Methods: Male Wistar rats were administrated orally with permethrin (75 mg/kg body weight/day, 1/20 LD50) daily for consecutive 90 days. The urine samples from day 30, day 60, and day 90 after the first dosing were collected and analysed by 1H NMR spectrometry. Serum biochemical analysis was also carried out.

Results: Permethrin caused significant changes in the urine metabolites such as taurine, creatinine, acetate, lactate, dimethylamine, dimethylglycine, and trimethylamine-N-oxide. These biological markers indicated prominent kidney and liver toxicity induced by permethrin. However, there was no change in serum biochemical parameters for the toxicity, indicating that metabolomic approach was much more sensitive in detecting the chronic toxicity.

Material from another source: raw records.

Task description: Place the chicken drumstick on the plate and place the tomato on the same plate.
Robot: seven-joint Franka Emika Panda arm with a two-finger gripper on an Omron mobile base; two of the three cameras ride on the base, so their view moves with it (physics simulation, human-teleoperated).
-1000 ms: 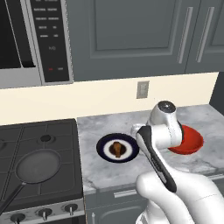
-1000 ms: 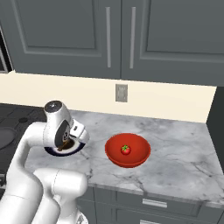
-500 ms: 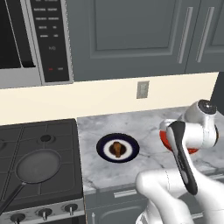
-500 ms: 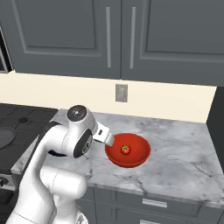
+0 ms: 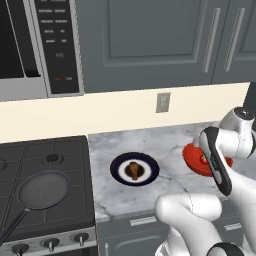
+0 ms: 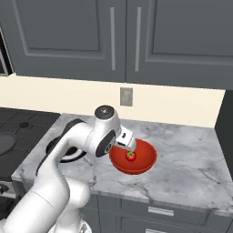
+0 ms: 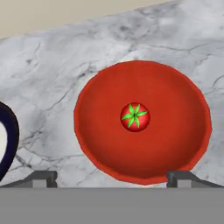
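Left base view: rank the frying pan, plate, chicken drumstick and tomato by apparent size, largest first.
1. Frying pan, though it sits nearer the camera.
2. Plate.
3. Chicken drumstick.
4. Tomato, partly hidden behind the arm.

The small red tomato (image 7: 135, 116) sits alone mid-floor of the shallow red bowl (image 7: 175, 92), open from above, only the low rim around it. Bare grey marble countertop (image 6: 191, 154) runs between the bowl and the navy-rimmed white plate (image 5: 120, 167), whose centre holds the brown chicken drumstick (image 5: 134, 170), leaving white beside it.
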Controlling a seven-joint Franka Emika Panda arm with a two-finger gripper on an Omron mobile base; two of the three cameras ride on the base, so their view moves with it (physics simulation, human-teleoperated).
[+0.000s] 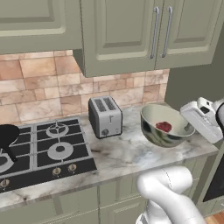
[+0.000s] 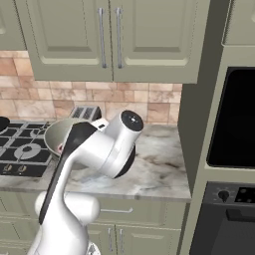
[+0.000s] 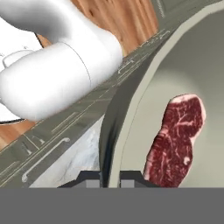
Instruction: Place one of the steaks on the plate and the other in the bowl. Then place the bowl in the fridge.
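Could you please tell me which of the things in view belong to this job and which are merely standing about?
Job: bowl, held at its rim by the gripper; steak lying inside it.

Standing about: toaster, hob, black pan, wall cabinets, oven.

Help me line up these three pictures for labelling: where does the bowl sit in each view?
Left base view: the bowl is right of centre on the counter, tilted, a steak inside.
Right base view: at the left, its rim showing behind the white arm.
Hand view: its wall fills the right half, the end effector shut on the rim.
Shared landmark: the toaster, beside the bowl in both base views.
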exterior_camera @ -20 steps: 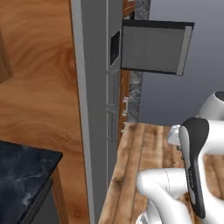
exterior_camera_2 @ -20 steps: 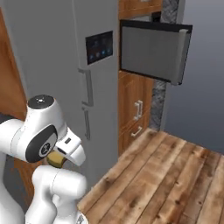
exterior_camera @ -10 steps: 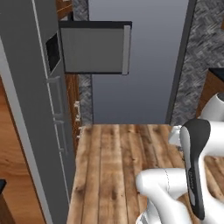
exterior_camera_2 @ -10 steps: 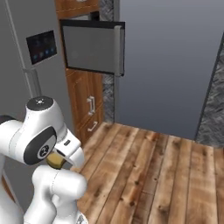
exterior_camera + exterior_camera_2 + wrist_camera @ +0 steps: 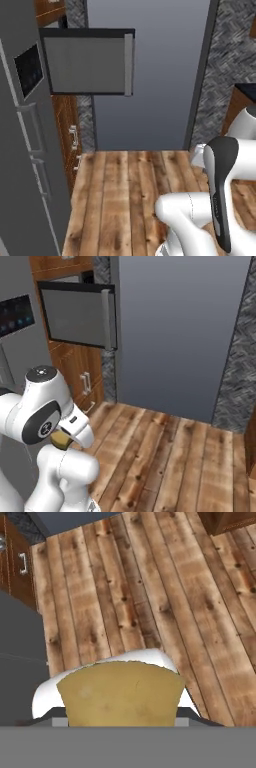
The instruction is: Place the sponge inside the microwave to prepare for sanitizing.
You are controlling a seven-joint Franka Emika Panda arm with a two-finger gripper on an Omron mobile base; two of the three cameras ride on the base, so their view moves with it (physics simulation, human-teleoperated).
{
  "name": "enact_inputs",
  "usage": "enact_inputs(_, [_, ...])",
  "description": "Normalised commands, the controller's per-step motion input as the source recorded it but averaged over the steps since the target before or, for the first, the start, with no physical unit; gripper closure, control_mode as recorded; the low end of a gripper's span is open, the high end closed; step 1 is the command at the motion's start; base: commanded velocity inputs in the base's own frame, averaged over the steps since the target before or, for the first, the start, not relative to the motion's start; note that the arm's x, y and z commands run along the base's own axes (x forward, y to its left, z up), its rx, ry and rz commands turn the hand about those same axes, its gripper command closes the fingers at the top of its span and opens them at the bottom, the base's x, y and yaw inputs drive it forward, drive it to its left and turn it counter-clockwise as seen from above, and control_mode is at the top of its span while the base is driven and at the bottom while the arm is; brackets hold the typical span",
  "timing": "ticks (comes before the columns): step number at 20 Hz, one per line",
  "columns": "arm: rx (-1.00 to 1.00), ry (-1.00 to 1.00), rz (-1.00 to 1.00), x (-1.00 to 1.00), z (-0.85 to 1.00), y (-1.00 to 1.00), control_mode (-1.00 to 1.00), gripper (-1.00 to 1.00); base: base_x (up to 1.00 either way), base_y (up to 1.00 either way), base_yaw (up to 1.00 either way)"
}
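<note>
Microwave (image 5: 87, 62) hangs open up on the left, its door (image 5: 75, 318) swung out beside the fridge (image 5: 22, 150). Right of that door and lower, the arm is folded over the wooden floor (image 5: 150, 587), the gripper (image 5: 62, 440) clamped on the yellow sponge (image 5: 120, 694). A good approach would square the base to the opening, then raise the sponge clear of the door edge before reaching in.
</note>
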Motion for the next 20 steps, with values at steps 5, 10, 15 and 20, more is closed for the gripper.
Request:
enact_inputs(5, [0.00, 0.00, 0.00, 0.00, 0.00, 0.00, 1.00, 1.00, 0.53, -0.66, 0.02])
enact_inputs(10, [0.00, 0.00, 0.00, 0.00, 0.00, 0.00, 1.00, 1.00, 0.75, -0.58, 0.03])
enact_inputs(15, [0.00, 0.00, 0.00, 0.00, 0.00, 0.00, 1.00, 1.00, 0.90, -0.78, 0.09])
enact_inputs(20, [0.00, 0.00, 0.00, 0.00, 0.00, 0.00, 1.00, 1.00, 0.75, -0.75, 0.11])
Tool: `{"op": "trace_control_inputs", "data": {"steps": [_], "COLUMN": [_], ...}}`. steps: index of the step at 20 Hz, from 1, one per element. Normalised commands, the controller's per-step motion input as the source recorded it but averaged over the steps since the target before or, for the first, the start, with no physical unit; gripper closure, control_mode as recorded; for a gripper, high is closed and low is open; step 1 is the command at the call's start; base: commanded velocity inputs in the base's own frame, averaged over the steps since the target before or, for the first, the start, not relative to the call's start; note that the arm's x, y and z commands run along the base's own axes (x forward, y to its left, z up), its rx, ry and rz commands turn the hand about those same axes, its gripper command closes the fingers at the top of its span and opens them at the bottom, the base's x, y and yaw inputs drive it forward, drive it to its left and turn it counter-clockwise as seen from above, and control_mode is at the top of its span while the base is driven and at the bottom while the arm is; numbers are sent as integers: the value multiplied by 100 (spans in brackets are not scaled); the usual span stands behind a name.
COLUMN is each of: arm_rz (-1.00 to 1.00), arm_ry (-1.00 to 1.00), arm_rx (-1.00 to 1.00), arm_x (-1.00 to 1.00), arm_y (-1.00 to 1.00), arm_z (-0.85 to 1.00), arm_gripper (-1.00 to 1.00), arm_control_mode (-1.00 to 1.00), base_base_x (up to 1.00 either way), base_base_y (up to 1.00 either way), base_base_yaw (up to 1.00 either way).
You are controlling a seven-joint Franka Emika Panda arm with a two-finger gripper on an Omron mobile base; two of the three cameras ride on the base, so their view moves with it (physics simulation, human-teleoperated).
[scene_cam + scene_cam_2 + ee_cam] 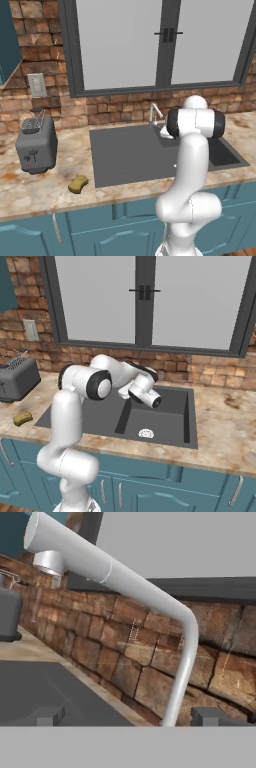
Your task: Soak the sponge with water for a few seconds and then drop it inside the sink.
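The large grey-framed window (pixel 165 45) stands above the red brick wall (pixel 120 107). Below it, the wide dark grey recessed sink (pixel 125 155) sits in the beige marbled stone counter (pixel 35 187). The grey boxy toaster (pixel 36 145) stands at the counter's left. The slim silver curved faucet (pixel 150 602) rises very close in front of the gripper (pixel 132 714), whose jaws stand wide and hold nothing. The small mustard-yellow sponge (pixel 78 184) lies on the counter, between toaster and sink.
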Motion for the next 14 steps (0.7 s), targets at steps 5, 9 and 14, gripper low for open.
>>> {"op": "trace_control_inputs", "data": {"steps": [5,9,14], "arm_rz": [0,0,-5], "arm_ry": [0,0,0], "arm_rx": [0,0,0], "arm_x": [25,26,21], "arm_y": [0,0,0], "arm_z": [0,0,-2], "arm_gripper": [-100,-100,-100], "arm_control_mode": [-100,-100,-100], "base_base_x": [0,0,0], "base_base_y": [0,0,0], "base_base_yaw": [0,0,0]}}
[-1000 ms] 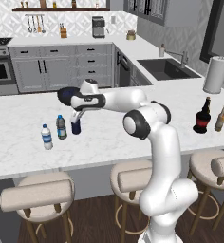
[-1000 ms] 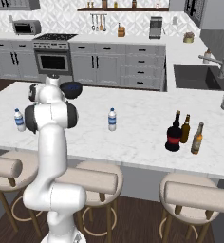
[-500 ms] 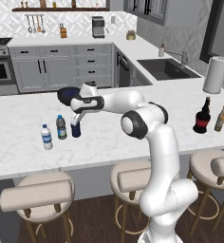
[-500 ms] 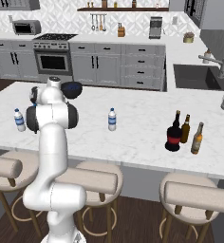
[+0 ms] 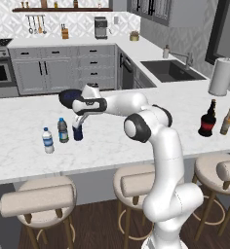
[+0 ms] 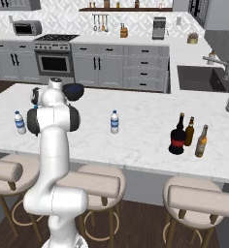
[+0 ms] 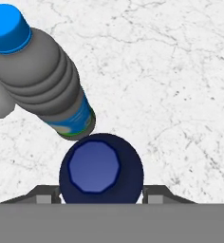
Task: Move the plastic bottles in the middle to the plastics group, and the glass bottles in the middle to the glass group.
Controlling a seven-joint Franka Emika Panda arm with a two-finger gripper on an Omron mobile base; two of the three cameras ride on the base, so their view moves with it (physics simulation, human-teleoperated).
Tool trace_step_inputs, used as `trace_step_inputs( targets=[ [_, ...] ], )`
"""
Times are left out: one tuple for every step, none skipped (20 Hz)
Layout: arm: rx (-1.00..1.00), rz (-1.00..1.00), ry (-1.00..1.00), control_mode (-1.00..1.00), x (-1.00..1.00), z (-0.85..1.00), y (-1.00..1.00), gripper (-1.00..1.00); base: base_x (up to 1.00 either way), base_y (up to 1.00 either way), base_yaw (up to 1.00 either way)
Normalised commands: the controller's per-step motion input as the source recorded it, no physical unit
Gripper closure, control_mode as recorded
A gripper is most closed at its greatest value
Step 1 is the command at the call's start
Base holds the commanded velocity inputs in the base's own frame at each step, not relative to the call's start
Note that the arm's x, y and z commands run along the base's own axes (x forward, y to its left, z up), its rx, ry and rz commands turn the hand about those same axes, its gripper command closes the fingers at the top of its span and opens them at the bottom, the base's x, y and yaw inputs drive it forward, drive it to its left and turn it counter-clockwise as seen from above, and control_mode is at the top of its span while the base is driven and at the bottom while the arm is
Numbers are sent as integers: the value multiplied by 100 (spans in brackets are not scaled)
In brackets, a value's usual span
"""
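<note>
Left base view, far left: the small clear water bottle (image 5: pixel 47 140) stands on the worktop (image 5: pixel 19 146), with the greyish bottle (image 5: pixel 63 130) just beside it on its right; these two are the plastics group.
Next along: the navy bottle (image 5: pixel 78 132) stands upright just right of the greyish bottle, and my tool (image 5: pixel 78 122) is directly over it.
Tool state: I cannot tell whether my tool grips the navy bottle or has let go; in the hand view the navy bottle (image 7: pixel 101 168) sits between my two finger tips (image 7: pixel 47 193), which lie at its sides, but contact is not clear.
Hand view detail: the greyish bottle (image 7: pixel 42 78) is very near the navy one, perhaps touching; I cannot tell which.
Middle: in the right base view the clear bottle with the white cap (image 6: pixel 114 122) stands alone on the worktop, well apart from both groups, not yet moved.
Right: the squat red-labelled bottle (image 5: pixel 207 120) stands beside one brown beer bottle (image 5: pixel 226 120); the right base view shows both beer bottles (image 6: pixel 189 131) (image 6: pixel 201 141) just right of it.
Risk: if I lift or open carelessly, a finger could catch the greyish bottle and topple it into the small clear one, since the gap is so tight.
Risk: pulling away at a slant could tip the navy bottle.
Containers: a dark bowl (image 6: pixel 73 91) sits behind my arm; I cannot see what is in it.
</note>
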Motion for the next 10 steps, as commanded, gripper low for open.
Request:
trace_step_inputs(
  targets=[
    [0,0,0,-100,0,0,0,100,0,0,0],
    [0,0,0,-100,0,0,0,100,0,0,0],
    [0,0,0,-100,0,0,0,100,0,0,0],
    [0,0,0,-100,0,0,0,100,0,0,0],
    [0,0,0,-100,0,0,0,-100,0,0,0],
    [0,0,0,-100,0,0,0,-100,0,0,0],
    [0,0,0,-100,0,0,0,-100,0,0,0],
    [0,0,0,-100,0,0,0,-100,0,0,0],
    [0,0,0,-100,0,0,0,-100,0,0,0],
    [0,0,0,-100,0,0,0,-100,0,0,0]
  ],
)
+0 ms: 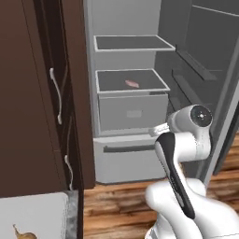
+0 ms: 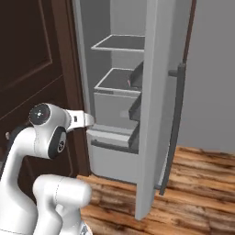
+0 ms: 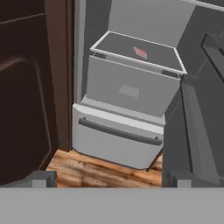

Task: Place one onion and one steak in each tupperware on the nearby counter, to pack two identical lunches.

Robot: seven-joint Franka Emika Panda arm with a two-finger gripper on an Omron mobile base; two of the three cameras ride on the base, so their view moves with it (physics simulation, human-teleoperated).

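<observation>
The steak (image 1: 132, 84) lies pink and flat on the lower glass shelf (image 1: 158, 87) of the open fridge (image 1: 93, 93), sitting toward the middle of that shelf; it shows again from the hand view (image 3: 140, 52) as a small reddish patch on the same shelf, and just peeks out past the door edge in the right base view (image 2: 130, 83). Down at the lower left corner of the left base view, the onion (image 1: 24, 234) rests on the counter (image 1: 42, 210), well apart from the fridge. The pincer (image 3: 111, 181) stands wide open with nothing between its tips, both dark fingertips (image 3: 38, 178) spread to the edges of the hand view, pointing at the fridge's drawers. Below the steak's shelf sits a grey crisper drawer (image 1: 133, 112), and under that a bottom drawer (image 3: 118, 140) with a long dark handle. An upper shelf (image 1: 133, 43) sits above. The fridge door (image 2: 153, 105) swings open to the right, over a wooden floor (image 2: 197, 183). Dark brown cabinets (image 1: 28, 93) flank the fridge on the left.
</observation>
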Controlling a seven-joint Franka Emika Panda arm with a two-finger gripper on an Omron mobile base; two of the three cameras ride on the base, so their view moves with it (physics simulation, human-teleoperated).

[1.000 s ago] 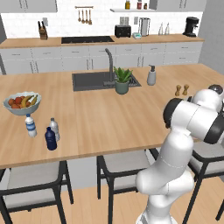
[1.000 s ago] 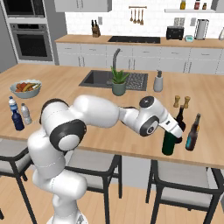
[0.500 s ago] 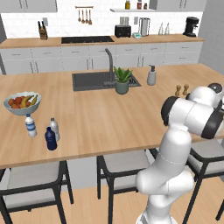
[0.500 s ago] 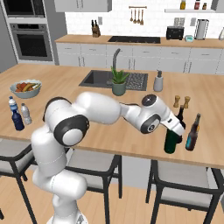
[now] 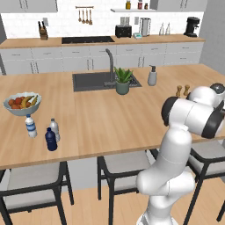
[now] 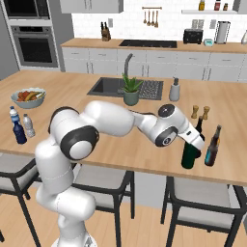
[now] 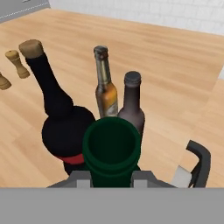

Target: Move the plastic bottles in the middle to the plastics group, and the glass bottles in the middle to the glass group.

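Observation:
My gripper (image 6: pixel 193 141) is shut on the neck of the tall dark green wine bottle (image 6: pixel 190 157), which stands upright near the counter's front right edge. In the hand view, the green bottle's open mouth (image 7: pixel 111 146) sits right between my gripper's (image 7: pixel 111 177) tips. Close behind it stands the squat black bottle with a red band (image 7: pixel 65 131), its neck (image 6: pixel 198 125) rising past my hand. Beside them are the amber-brown bottle (image 7: pixel 106 94) and a darker slender bottle (image 7: pixel 131 109). Far left, the small clear greyish bottle (image 5: pixel 54 129) stands with the blue-labelled bottle (image 5: pixel 30 126) and the navy bottle (image 5: pixel 51 139).
Two wooden pepper mills (image 6: pixel 200 112) stand just behind the glass bottles. A fruit bowl (image 5: pixel 22 103) sits at the far left, and a sink (image 5: pixel 94 81) with a potted plant (image 5: pixel 122 81) and a soap dispenser (image 5: pixel 152 76) lies mid-counter. Chairs (image 7: pixel 197 162) line the front edge.
My hand, holding the green bottle, has edged slightly right toward the slender glass bottles. The bottles at the far left have not moved.

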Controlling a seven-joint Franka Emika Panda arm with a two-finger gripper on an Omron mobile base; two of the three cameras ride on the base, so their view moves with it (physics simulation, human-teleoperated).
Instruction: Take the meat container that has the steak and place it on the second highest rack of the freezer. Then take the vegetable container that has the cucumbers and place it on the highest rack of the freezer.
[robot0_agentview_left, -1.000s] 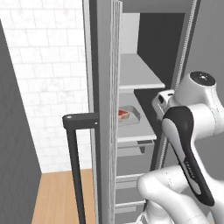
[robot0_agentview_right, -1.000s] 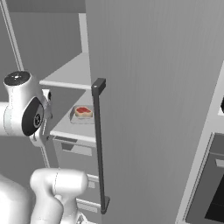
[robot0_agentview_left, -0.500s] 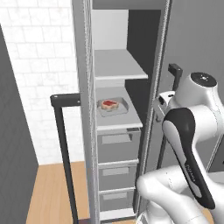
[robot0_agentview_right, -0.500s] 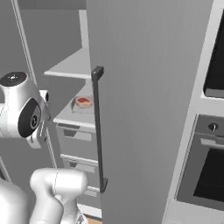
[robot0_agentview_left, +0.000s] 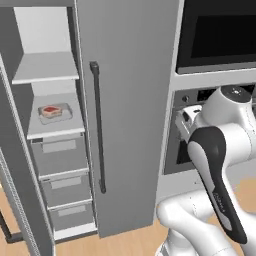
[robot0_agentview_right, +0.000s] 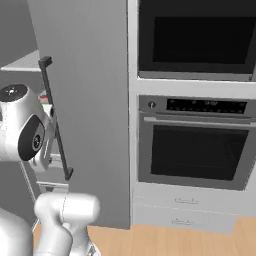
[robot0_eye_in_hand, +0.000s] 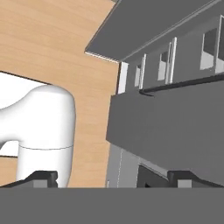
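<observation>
Claw (robot0_eye_in_hand: 113, 177) agape, meat container (robot0_agentview_left: 55, 112) lying crosswise

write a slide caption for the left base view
Steak container sits on a freezer shelf behind the open door, arm near the oven.

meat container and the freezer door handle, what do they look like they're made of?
Meat container: probably clear plastic or glass, pale and see-through, with the red steak showing inside; too small to tell which.
Door handle: probably dark metal or plastic with a matte finish; a slim, even dark-grey bar with no shine, on a flat light-grey freezer door.
</observation>
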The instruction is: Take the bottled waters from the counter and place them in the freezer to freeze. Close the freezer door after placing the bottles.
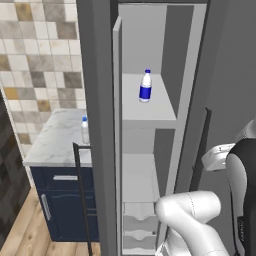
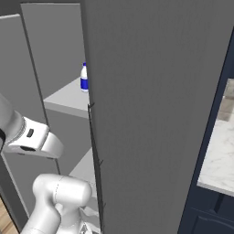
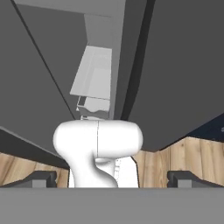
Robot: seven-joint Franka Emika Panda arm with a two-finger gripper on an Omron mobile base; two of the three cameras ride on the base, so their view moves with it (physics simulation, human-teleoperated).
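Observation:
The freezer stands open. A bottled water with a dark-blue label stands upright on its upper light grey shelf; in the right base view this bottle is half hidden behind a wide dark grey panel. The plain whitish bottled water stands on the marble counter, close beside the freezer door, which is swung open and seen nearly edge-on. In the hand view my gripper is open and holds nothing, looking down past the freezer's lower shelves.
A dark grey panel with a black bar handle borders the freezer on the right. White drawers sit at the freezer's bottom. The navy blue cabinet stands under the counter, on wooden floor. Another marble top lies at the right.

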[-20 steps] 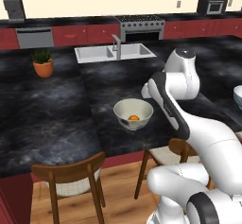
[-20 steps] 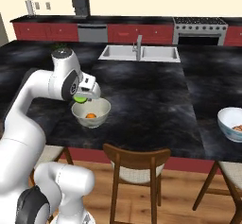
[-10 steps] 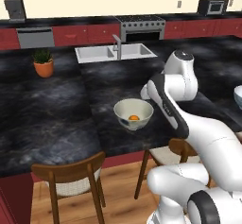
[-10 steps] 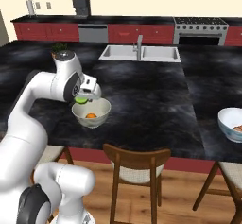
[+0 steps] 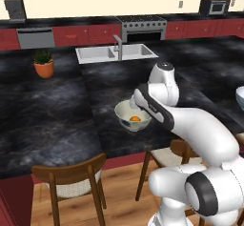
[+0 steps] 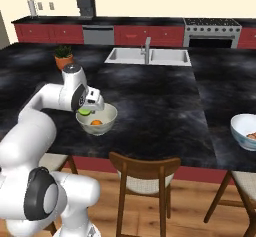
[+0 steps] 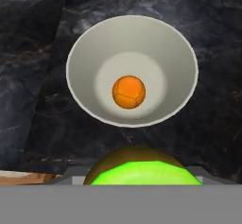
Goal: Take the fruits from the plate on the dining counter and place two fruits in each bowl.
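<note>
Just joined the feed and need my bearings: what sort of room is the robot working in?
A home-style kitchen, rendered in simulation. A double sink with a faucet is set into the black stone counter, a steel stove stands along the back wall among dark red cabinets, and wooden chairs are drawn up to the counter's near edge.

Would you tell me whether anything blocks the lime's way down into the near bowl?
Nothing visible does. The gripper holds the lime just above the bowl, whose mouth is open. The orange lies at the bottom centre, with bare room around it.

Bright orange fruit (image 7: 128, 91) in white bowl (image 7: 85, 43) (black grey-marbled counter (image 7: 28, 38)); green lime (image 7: 144, 171).
</note>
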Motion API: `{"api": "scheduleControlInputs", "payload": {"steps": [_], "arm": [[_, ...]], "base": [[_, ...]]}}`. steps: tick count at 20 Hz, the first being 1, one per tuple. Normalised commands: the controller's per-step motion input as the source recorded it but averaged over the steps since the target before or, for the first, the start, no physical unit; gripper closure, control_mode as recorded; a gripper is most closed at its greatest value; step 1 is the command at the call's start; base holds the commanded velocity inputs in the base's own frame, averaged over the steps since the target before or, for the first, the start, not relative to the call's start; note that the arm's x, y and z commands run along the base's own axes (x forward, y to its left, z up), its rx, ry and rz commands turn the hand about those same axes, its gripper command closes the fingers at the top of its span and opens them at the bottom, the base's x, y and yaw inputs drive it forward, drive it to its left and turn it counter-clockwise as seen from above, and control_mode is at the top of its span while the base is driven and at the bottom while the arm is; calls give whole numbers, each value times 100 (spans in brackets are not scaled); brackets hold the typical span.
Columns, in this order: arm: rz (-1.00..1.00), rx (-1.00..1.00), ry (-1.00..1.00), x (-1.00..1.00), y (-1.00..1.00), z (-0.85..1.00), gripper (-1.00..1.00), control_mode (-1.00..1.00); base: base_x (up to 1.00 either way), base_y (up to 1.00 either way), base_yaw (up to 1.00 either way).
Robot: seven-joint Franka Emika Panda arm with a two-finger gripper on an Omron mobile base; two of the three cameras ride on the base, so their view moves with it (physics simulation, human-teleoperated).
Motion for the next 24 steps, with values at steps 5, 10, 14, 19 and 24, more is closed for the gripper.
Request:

Conclusion: The time-course alteration of metabolomic profiles of the urine based on 1H NMR reflects the progressive development of the chronic toxicity with the long-term low-level exposure of permethrin.

Disclosure statement

No potential conflict of interest was reported by the authors.

Additional information

Funding

This work was partly supported by the grants from the National Natural Science Foundation of China [No. 31472007], and the CAS Strategic Priority Research Programme [No. XDB14040203].